In this MD Newsline exclusive interview with endocrinologist/obesity medicine specialist Dr. Rocio Salas-Whalen, we discuss what physicians should know about treating patients with obesity.
What should other physicians know about treating obesity?
Dr. Rocio Salas-Whalen:
“I think the first thing we need to do is educate healthcare professionals on obesity. Unfortunately, there’s still the thinking that obesity is a consequence of poor lifestyle choices. The concept of obesity has changed. We now consider obesity to be a chronic multifactorial disease, like diabetes, hypertension, and high cholesterol. We don’t blame the patient for developing these conditions.
We have to see obesity the same way. We cannot keep blaming the patient or putting all the responsibility on the patient to lose weight. We have to treat obesity as a disease. By doing that, we can offer real solutions to patients. There’s no more, ‘oh, eat healthy, exercise, come back in 6 months.’ That was not working, and we’ve been doing that for years. Right?
What would happen was the patient would get frustrated, the physician would get frustrated, and then we stopped talking about it. We moved on to treating the complications of obesity: diabetes, hypertension, osteoarthritis—so many complications from obesity. But now, we can treat the source of these complications.
Unfortunately, there’s still a lot of stigma surrounding obesity treatment. I have patients who tell me, ‘oh, I feel like I’m cheating by seeking medical treatment for obesity.’ We have to change our thinking about treating obesity, and we have to start with the healthcare professionals.”

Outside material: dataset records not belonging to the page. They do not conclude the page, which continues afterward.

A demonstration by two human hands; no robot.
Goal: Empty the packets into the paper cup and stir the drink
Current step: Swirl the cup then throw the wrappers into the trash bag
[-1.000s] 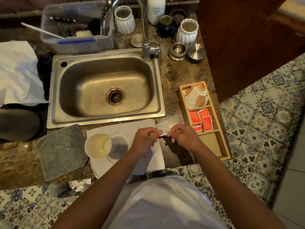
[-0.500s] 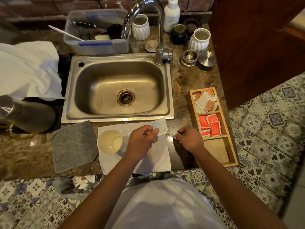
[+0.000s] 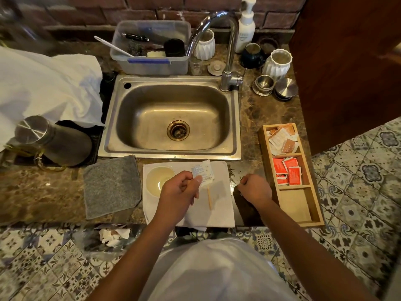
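Head view over the sink desk. The left hand (image 3: 181, 192) forms a pinching grip on a small white packet (image 3: 203, 173), thumb against fingers at its lower edge, so that the packet stands up just to the 3 o'clock side of the paper cup (image 3: 158, 180). The right hand (image 3: 256, 187) is curled into a closed fist above the dark desk (image 3: 249, 131); whether it encloses anything cannot be told. The cup, holding pale liquid, stands on a white cloth (image 3: 219, 205), partly hidden by the left hand. A wooden stirrer (image 3: 209, 197) lies on the cloth at 6 o'clock from the packet. At 3 o'clock from the right hand sits a wooden tray (image 3: 312, 216) whose middle compartment holds orange packets (image 3: 287, 170). A grey mat (image 3: 111, 186) lies at 9 o'clock from the cup, and the steel sink (image 3: 171, 118) lies at 12 o'clock.
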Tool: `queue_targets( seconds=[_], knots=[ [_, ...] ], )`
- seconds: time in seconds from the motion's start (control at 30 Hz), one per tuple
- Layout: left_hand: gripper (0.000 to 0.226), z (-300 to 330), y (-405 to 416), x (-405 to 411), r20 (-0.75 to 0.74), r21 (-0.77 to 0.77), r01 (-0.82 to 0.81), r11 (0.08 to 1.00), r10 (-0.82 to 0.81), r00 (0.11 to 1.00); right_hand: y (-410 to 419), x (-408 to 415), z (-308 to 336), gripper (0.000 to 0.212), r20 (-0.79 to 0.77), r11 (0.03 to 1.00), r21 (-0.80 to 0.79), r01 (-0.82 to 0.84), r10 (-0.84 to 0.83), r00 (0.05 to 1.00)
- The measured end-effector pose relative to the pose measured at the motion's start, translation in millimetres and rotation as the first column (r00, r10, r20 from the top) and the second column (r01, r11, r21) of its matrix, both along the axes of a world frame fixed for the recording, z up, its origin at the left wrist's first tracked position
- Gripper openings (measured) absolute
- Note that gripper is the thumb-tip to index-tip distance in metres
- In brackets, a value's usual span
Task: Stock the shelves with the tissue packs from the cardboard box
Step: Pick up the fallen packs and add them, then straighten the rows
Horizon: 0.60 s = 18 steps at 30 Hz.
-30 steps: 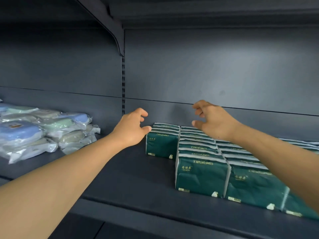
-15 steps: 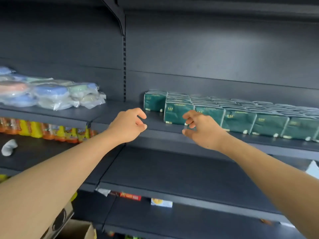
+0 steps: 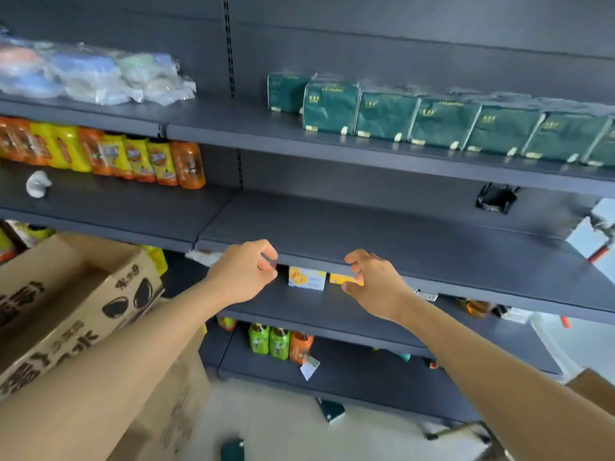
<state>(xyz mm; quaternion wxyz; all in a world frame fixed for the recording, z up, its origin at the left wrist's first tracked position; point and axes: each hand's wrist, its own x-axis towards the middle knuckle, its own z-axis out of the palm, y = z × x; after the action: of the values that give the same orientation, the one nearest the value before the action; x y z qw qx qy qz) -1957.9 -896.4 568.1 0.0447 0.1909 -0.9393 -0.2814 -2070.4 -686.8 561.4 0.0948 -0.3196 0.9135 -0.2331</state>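
- Tissue packs [image 3: 386,116] in dark green wrappers stand in a front row on the upper grey metal shelf [image 3: 233,131]; six show, a seventh cut off at the right edge, one more behind at the left.
- Rows behind are blurred, uncountable.
- Brown cardboard box [image 3: 80,304] at near left, partly hidden by the forearm.
- Left hand [image 3: 244,272] and right hand [image 3: 372,282] hang loosely curled, grasping nothing.

Green tissue packs [image 3: 442,123] upright on upper shelf [image 3: 253,134]; cardboard box [image 3: 76,307] lower-left.
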Motion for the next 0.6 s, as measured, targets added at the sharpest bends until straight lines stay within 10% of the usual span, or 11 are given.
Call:
queue_targets(
  seconds=[0.6],
  knots=[
    [0.024,-196,94,115,0.328,0.177,-0.230,0.957,0.163,0.931,74,74,-197,0.046,0.363,0.976,0.210,-0.065,-0.016,0.932]
  ],
)
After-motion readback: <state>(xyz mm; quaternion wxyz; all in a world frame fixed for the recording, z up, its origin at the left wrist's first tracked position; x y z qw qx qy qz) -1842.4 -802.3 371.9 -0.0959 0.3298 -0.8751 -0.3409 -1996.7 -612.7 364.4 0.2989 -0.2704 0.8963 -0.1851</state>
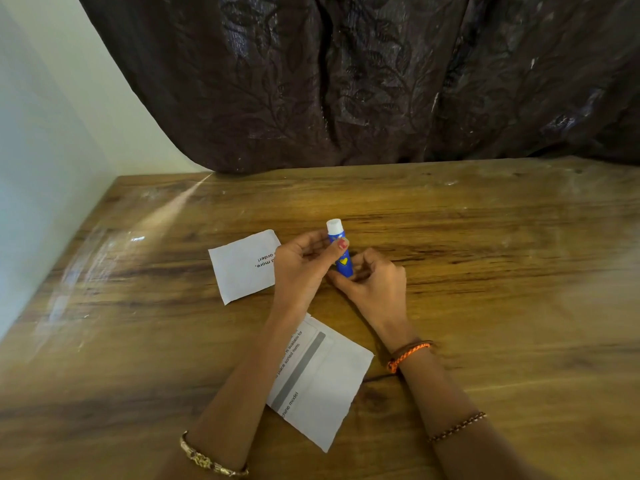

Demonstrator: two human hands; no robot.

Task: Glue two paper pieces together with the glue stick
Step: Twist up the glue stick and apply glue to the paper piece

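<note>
- Glue stick: blue body, yellow heart on the label, white cap end pointing up and away from the person. Held upright-ish, slightly tilted, above the table, between both hands.
- Left hand: fingers curled round the upper part of the stick, thumb with red nail polish pressed on the blue body just below the white end.
- Right hand: fingers curled, pinching the lower end of the stick from the right and from below.
- Small paper piece: flat on the table, just left of the left hand, printed text upside down to the camera, its right edge hidden behind the hand.
- Larger paper piece: flat on the table nearer the person, between the two forearms, grey bar and printed lines on it; left forearm crosses over its left edge. Apart from the small piece.
- Wrists: gold bangle on the left forearm; orange cord bracelet and beaded bracelet on the right.
- Background: dark brown leaf-pattern curtain behind the table, pale wall to the left.
</note>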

What do you mean when you say patients feel like they’re cheating by seeking medical treatment for obesity?
Dr. Rocio Salas-Whalen:
“They feel like they’re taking the easy way out to lose weight and like they’re giving up on things within their control. But what’s interesting is 80% of my practice as an endocrinologist and obesity specialist is obesity and weight loss, and most of my patients have the same story. By the time they come to me, they’ve gone through so much.
I always like to ask my patients, ‘how old were you the first time you thought about your weight, that you had to watch what you ate, or that you wanted to lose weight?’ I have patients that remember being 7 years old, 9 years old, or going through puberty when they first had those experiences. So they’ve struggled their whole life. They’ve done diets, extreme exercise—everything under the sun—with no results.

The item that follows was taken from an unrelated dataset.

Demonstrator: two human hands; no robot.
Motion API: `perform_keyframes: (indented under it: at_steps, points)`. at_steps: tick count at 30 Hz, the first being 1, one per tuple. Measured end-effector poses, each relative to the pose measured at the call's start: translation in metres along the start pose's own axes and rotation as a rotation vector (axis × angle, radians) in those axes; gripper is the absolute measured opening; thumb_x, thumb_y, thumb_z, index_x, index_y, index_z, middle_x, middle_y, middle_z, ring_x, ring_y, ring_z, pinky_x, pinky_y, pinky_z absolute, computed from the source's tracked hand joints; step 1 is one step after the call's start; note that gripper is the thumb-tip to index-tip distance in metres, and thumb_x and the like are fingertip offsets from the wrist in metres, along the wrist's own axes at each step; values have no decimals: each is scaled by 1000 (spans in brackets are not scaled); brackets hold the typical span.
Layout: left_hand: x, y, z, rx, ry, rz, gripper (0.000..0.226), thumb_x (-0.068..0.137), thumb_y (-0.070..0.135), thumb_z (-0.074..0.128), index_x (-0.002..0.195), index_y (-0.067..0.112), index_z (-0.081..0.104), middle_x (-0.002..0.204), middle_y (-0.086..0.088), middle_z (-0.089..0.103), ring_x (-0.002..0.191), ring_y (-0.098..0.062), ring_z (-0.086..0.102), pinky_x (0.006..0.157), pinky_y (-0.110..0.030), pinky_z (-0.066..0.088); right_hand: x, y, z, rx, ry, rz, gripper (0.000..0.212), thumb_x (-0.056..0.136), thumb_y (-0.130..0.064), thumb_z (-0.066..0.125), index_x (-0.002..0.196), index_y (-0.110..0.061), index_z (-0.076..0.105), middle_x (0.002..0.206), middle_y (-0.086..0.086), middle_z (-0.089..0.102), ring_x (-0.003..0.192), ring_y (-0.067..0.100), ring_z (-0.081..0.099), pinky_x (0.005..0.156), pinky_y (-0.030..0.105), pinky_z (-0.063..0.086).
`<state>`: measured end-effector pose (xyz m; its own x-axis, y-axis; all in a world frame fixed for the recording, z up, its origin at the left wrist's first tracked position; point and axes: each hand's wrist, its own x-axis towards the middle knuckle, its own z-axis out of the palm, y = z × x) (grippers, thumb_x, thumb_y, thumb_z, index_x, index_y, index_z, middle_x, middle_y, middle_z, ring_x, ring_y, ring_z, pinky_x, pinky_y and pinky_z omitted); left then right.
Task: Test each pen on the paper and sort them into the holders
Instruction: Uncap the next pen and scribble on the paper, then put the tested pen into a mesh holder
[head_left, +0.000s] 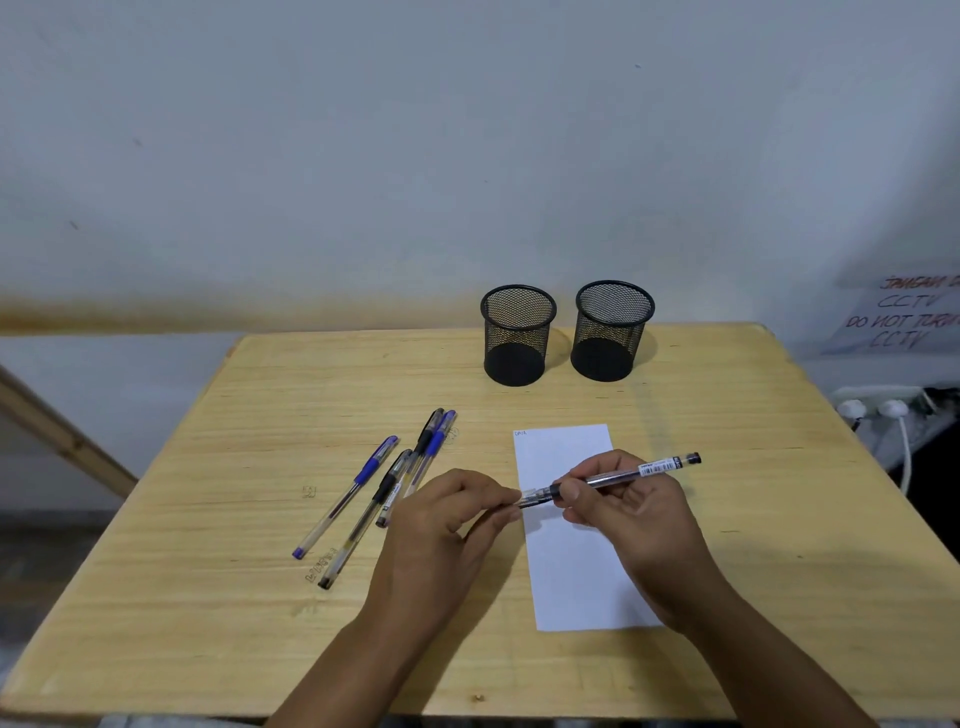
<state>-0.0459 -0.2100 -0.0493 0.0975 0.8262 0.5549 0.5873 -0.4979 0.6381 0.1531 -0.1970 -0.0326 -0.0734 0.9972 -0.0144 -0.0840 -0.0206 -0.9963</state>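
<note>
A black pen (631, 472) hangs level over the white paper strip (574, 566). My right hand (631, 512) grips its barrel. My left hand (449, 519) pinches the clear cap at the pen's left end. Several capped pens (387, 483), blue and black, lie loose on the wooden table (208, 597) left of the paper. Two black mesh holders stand at the far edge, the left holder (517, 335) and the right holder (612, 330); both look empty. A small scribble marks the paper's top left corner.
A white wall rises right behind the holders. Off the table's right side are a handwritten paper sign (904, 317) and a power strip (883, 408) with white plugs. A wooden beam (62, 434) slants at the left.
</note>
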Motion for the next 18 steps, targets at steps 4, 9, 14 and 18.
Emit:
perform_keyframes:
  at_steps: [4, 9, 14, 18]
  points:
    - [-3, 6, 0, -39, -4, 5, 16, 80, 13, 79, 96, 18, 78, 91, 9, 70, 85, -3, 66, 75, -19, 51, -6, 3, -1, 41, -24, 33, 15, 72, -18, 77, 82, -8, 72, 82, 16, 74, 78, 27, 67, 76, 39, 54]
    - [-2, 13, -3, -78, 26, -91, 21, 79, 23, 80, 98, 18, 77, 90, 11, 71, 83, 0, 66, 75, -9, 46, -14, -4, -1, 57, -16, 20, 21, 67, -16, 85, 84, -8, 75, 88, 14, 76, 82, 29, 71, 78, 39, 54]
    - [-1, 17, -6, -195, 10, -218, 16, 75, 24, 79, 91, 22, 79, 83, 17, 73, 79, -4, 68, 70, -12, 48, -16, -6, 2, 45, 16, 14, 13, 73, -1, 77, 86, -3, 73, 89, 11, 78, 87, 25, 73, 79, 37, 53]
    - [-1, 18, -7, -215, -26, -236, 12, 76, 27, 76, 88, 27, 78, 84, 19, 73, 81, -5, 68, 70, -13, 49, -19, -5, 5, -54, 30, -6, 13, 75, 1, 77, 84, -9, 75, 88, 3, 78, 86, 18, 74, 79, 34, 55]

That’s why patients feel like, ‘maybe I should keep trying harder. Maybe I should go on another diet. Maybe I should try some other form of exercise.’ Now, they’re accepting the medication, but they’re still having some trouble letting go of the idea that maybe they could have controlled their weight themselves.
Lifestyle choices will always be a part of weight loss and weight loss maintenance. But lifestyle choices on their own are not enough to achieve weight loss and weight loss maintenance. Other factors—genetic factors, environmental factors, food industry factors—heavily contribute to obesity, and these are factors that patients don’t have control over.
It can be very liberating for patients to hear about the contributing factors of obesity that are beyond their control [and the need for medical treatment for obesity].”
Responses have been condensed and lightly edited.